The New York Times, the Washington Post, the Los Angeles Times, ABC News, and the Associated Press pooled $750,000 last Friday to buy their way out of a civil suit in which they weren't even defendants. The cash went to former nuclear scientist Wen Ho Lee, who had subpoenaed the news organizations' reporters to divulge their confidential sources in the Privacy Act suit Lee filed in 1999 against the federal government. As part of the mediated settlement, Lee also got $895,000 from the government.
In public, the news organizations treated the settlement as if they'd ordered the least-nasty entrée from a bad restaurant at which they were compelled to dine. And they denied that their chow-down set any precedent. "I don't see this as any type of incentive for attorneys to get money out of the media," George Freeman, New York Times Co. assistant general counsel, told Editor & Publisher's Joe Strupp. AP Managing Editor Mike Silverman and Washington Post Executive Editor Leonard Downie Jr. salvaged a victory of sorts from the settlement by noting to E&P that it rescued them from either surrendering their confidential sources to Lee's attorneys or seeing their reporters jailed on contempt charges.
But in private, I'll bet editors and their attorneys are as sick as dogs over all this.
As Freeman says, the outcome won't necessarily encourage gold-digger plaintiffs—$750,000 split among five deep-pocketed media organizations is chump change. But the money isn't the issue. A greater danger is that the Wen Ho Lee settlement may signal to plaintiffs' attorneys that newsrooms are becoming soft touches when it comes to subpoena defenses. That wasn't really true in this case—the New York Times, the Washington Post, the Los Angeles Times, ABC News, and the Associated Press reportedly spent millions to repel Lee's subpoenas. Still, in the end, they caved.
How many plaintiffs' attorneys in federal civil cases will now be encouraged to subpoena reporters to 1) gather evidence cheaply and efficiently for their cases or 2) bleed press coffers by throwing subpoenas at it? As many commentators have pointed out, $150,000 for a settlement isn't small change for small media. It costs only a few billable hours to prepare a subpoena and a nominal fee to file. If this were a battlefield, we'd call it asymmetrical warfare in favor of plaintiffs.
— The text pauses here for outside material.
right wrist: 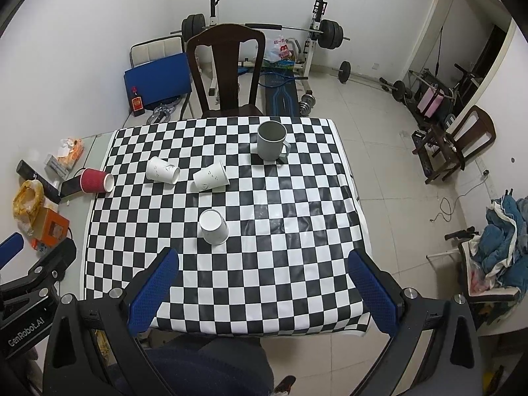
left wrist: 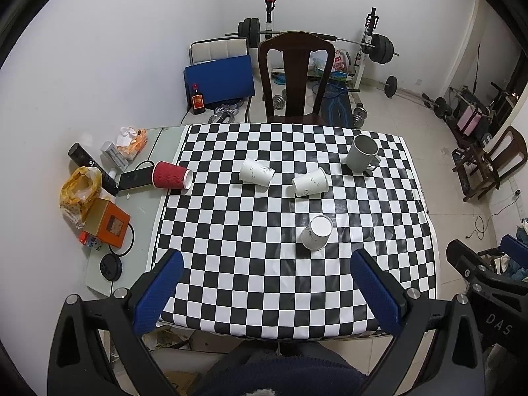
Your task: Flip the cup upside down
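- Grippers first, nearest the cameras: the left gripper (left wrist: pixel 265 283) and the right gripper (right wrist: pixel 262 280) both hang above the near edge of the checkered table (left wrist: pixel 231 280), blue pads spread wide, holding nothing and touching nothing.
- Nearest cup: a white paper cup (left wrist: pixel 316 233) stands with its flat base up, seemingly already inverted.
- Further back, two more white paper cups lie on their sides near each other, one to the left (left wrist: pixel 256 172) and one to the right (left wrist: pixel 310 182); a red ribbed cup (left wrist: pixel 172 175) lies on its side at the table's left edge.
- Farthest is the grey mug (left wrist: pixel 362 152), upright, mouth open, handle toward the right.
- Handling, as a judgement: paper cups are light and crush easily, so pinch gently across the mid-wall; the mug looks heavier, rigid and smooth, so it needs a firmer hold across the body.
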A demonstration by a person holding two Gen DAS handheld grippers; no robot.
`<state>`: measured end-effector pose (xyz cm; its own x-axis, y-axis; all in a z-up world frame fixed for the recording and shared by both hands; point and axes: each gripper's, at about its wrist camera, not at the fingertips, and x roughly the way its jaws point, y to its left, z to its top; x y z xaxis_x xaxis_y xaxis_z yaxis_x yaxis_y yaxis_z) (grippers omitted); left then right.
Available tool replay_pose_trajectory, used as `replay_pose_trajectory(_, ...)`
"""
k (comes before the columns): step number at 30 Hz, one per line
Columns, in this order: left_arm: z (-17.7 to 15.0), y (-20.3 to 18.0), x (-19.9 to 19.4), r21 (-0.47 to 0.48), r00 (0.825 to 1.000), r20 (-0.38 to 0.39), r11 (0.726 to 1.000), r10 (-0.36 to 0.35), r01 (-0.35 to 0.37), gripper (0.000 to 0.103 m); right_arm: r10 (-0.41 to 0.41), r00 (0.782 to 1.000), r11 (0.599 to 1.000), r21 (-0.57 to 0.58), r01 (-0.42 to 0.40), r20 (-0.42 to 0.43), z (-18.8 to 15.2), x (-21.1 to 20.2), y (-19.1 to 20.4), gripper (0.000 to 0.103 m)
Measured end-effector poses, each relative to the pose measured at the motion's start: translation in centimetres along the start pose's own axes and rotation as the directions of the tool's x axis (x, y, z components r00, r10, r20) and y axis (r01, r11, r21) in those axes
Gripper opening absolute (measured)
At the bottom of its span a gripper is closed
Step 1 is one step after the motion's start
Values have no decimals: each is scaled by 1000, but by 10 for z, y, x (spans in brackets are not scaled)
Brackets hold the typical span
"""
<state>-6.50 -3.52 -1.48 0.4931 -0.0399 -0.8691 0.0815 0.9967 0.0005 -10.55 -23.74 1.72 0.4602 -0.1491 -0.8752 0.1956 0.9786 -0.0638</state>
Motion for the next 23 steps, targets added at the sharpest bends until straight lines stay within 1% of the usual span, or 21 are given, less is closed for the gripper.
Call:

In-house counsels at newsrooms had best be re-educating reporters about legal exposure this week. The Supreme Court's issued a post-settlement decision rejecting the Wen Ho Lee subpoena defense. That and the court's previous wave-off of the Matthew Cooper and Judith Miller appeal skywrites a message to every news organization: In the absence of a federal shield law, subpoenaed reporters can't realistically expect to protect confidential sources unless they're ready to go jail on contempt charges.
First Amendment avatar Bruce Sanford predicted one likely upshot of the Wen Ho Lee appeals and settlement Monday night on TheNewsHour With Jim Lehrer.
"I think journalism based on confidential sources is going to be done more carefully, more surgically—certainly more thoughtfully—than ever before, because this settlement raises, potentially, the cost of publishing or broadcasting a story based on confidential sources," Sanford told reporter Jeffrey Brown.
The "surgical care and thoughtfulness" to which Sanford alludes probably includes discussions between reporters and confidential sources of how far reporters will go in the future to protect source anonymity. If the reporter is prepared to go to jail, he should tell his source that. If he's going to give up the source to a lawful subpoena, he should say so, too.
Conversations between reporters and editors about what anonymous sources belong in news stories should also be in the offing. Critics of the coverage of the Wen Ho Lee investigation argue that the government used confidential leaks to the press to intimidate him. Indeed, before Lee's December 1999 indictment, anonymous government sources gave the media damning information that pointed to his guilt, evidence that did not hold up. At the risk of being branded a journalistic pariah, the Lee settlement will be worth every penny if it prevents reporters from convicting suspects based on calculated anonymous leaks.